* _Given material_:
········
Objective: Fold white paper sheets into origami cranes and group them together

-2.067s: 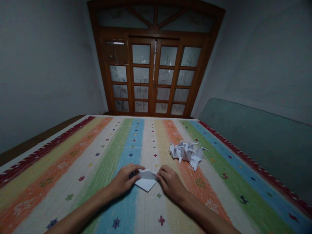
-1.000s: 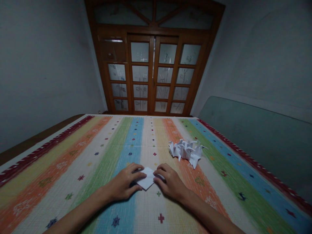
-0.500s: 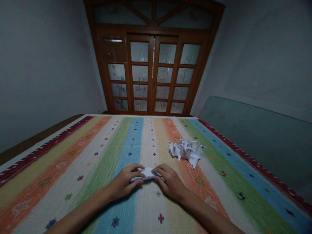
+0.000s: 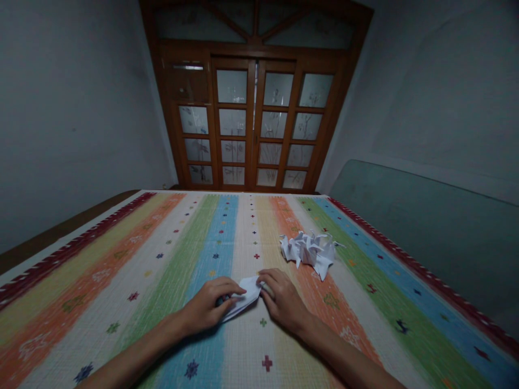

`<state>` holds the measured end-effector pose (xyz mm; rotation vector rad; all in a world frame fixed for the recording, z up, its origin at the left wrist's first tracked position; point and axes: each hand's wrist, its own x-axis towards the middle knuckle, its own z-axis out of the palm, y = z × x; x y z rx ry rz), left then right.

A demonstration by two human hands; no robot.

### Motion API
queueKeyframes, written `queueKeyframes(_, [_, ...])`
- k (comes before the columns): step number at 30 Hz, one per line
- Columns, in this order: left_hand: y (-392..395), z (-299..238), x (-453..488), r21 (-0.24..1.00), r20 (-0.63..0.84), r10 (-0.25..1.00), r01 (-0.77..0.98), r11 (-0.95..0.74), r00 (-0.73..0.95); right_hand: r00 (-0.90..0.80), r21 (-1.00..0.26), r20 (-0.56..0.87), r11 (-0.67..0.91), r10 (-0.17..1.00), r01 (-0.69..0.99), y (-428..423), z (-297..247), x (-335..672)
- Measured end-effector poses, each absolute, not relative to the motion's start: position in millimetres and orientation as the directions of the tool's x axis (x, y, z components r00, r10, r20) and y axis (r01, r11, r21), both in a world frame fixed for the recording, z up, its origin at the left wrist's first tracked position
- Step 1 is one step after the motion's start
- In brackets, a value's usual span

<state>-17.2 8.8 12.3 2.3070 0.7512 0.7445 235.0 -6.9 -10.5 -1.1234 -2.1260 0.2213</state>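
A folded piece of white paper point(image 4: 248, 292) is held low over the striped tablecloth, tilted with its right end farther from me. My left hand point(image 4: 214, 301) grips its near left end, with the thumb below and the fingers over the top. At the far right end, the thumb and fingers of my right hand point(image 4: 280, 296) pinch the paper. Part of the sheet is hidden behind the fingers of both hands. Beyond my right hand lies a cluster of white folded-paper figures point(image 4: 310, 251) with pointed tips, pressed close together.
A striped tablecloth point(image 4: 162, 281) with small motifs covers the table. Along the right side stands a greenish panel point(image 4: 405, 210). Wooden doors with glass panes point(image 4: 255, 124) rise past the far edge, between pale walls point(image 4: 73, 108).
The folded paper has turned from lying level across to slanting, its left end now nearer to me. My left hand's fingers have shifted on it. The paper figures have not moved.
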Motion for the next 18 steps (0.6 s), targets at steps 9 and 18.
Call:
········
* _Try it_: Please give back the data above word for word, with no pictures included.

* _Exercise solution_:
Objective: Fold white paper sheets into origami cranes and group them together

-2.067s: 
-1.000s: 
-0.500s: 
+0.000s: 

`<state>` holds the measured end-effector pose (xyz mm; rotation vector rad; all in a world frame fixed for the recording, z up, its origin at the left wrist's first tracked position; point and axes: each hand's wrist, its own x-axis towards the middle knuckle, its own z-axis out of the palm, y = z × x; x y z rx ry rz), left then right.

A demonstration by two human hands; no robot.

### Motion API
queueKeyframes, written `queueKeyframes(_, [_, ...])`
- k (comes before the columns): step number at 30 Hz, one per line
- Columns, in this order: left_hand: y (-392..395), z (-299..238), x (-453..488), r21 (-0.24..1.00), r20 (-0.63..0.84), r10 (-0.25..1.00), r01 (-0.77..0.98), r11 (-0.95..0.74), r00 (-0.73..0.95); right_hand: r00 (-0.90..0.80), r21 (-1.00..0.26), r20 (-0.56..0.87), r11 (-0.67..0.91), r10 (-0.17..1.00), r01 (-0.69..0.99), y (-428..423), z (-297..247), x (-335..672)
- Measured end-effector poses, each absolute, not relative to the motion's start: position in millimetres and orientation as the directions of the tool's x axis (x, y, z components r00, r10, r20) and y axis (r01, r11, r21), both in a world frame fixed for the recording, z up, its origin at the left wrist's first tracked position
- Step 1 is one step after the motion's start
- In brackets, a value's usual span

<state>-17.2 8.8 12.3 2.3070 0.7512 0.7445 235.0 -6.9 -10.5 -1.1234 -2.1260 0.2213</state>
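A folded piece of white paper point(image 4: 248, 292) is held low over the striped tablecloth, tilted with its right end farther from me. My left hand point(image 4: 214, 301) grips its near left end, with the thumb below and the fingers over the top. At the far right end, the thumb and fingers of my right hand point(image 4: 280, 296) pinch the paper. Part of the sheet is hidden behind the fingers of both hands. Beyond my right hand lies a cluster of white folded-paper figures point(image 4: 310, 251) with pointed tips, pressed close together.
A striped tablecloth point(image 4: 162, 281) with small motifs covers the table. Along the right side stands a greenish panel point(image 4: 405, 210). Wooden doors with glass panes point(image 4: 255, 124) rise past the far edge, between pale walls point(image 4: 73, 108).
The folded paper has turned from lying level across to slanting, its left end now nearer to me. My left hand's fingers have shifted on it. The paper figures have not moved.
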Motion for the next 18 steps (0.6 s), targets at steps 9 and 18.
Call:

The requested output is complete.